皆は『あいつ学校から何人か消しやがった! 怖っ』って思ってるに違いないので、周りと目を合わせずに席に座る。すると、隣の女の子が話しかけてきた。
「大丈夫?」
「大丈夫ですわ。ありがとう」
すると、後ろの男の子が話しかけてきた。
「いつもと変わってないね! 元気そうでよかった!」
「でも、骨折れてるんでしょ? 安静にしてね」
皆、私に話しかけてくれている。三日前にはあるまじき光景だ。
「みんなどうしたんですの? 私なんかと話したら、いじめられてしまいますわよ……」
心の底に秘めていた本心を口に出す。
「いじめる人なんてもういないよー」
「もうどっか行っちゃったもんね!」
皆口々に声をかけてくれる。人数が減ってしまってさみしい気持ちもあるみたいだが、ぎすぎすした雰囲気を作っていた彼らが転校したことで、クラス内が一気に平和になったようだ。
――やっぱり本当に申し訳ないな……
普段通りを意識して今日一日の授業を終え、委員会活動をするためくぁせふじこのいる小屋へ歩いた。思い返せば、この道のりはとても重いものだったはずだ。今や足取りは軽く、少しウキウキしていた。
◇◇◇
「お! おんちゃん! 元気だった?」
スライム小屋につく手前、健さんが用具一式抱えながら話しかけてきた。いや、身にまとっているといったほうが正しいかもしれない。頭にバケツを被り、両手にモップと箒、砂、腕に雑巾、ポケットには無数の小石、ランドセルと背中の間には何故か無数の木の棒が詰まっている。

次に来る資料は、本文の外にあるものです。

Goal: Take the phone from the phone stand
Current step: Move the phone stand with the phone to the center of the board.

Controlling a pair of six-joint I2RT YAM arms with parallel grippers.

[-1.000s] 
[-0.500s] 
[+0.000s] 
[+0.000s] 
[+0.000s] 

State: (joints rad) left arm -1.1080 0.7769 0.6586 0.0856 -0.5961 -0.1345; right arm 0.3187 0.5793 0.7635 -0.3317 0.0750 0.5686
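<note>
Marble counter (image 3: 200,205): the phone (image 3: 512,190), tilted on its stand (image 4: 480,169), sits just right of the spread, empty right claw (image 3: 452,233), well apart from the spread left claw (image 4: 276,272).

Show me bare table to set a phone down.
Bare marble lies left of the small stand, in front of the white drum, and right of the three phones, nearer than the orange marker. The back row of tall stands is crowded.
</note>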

「だ、大丈夫ですわ。心配してくれてああありがとうございまっ」
舌をかんだ。いや、庭に立つ二宮金次郎の銅像がリアルに罰ゲームをされたような恰好をしている人と落ち着いて話ができる人などいるのだろうか。
「元気そうやね。ランドセルは?……」
「あ……」
と、今自分がランドセルを背負っていないことを今更思い出す。どこに置きっぱなしにしてしまったのかと自分の頭をフル回転させるが、答えは空回りするばかりだった。
そういえば今日持ってきてないような気が……
この考えにようやくたどり着いたとき健さんが笑う。
「ああ、そういえばおんちゃん脇痛めたんだっけ。荷物とか教室にあるっしょ」
「そ、そうですわ」
とても恥ずかしい。自分のバカさがここまでだったとは。穴が入ったら入りたいくらいだ。それはそうとして、何でこの人は私のことをおんちゃんって呼んでいるのだろうか。
「蝶子ちゃん、その面白い怪物はどうしたの?」
後ろから平美ちゃんが追い付いてきた。手には例のおじさんマイ雑巾。
「健さんですわよ? さっきここで会ったばっかりで私もよくわかりませんの」
「え、一回で運んだほうが早いじゃん? 浮いた時間スライム君といっぱい遊べる」
「へぇスライム君って呼ぶんですね、健さん」
平美ちゃんが意味ありげに感嘆する。
「お前たちはなんて呼んでるの?」
「くぁせふじこ」
平美ちゃんが即答する。
「なんじゃそれ」
「そういえばもう一人の女の人……寧依さんはこないんですか」
「もうついてるはずだよ」
ならばと、少し速足で進んだ先。
寧依さんがスライム――くぁせふじこに向けて、あの時と使った技(掌底)を放っている。
北の桜が咲き終わり、そろそろ梅雨に入る南野星市。南野星小学校で、私たちの次なるスイム育成委員が、再スタートした。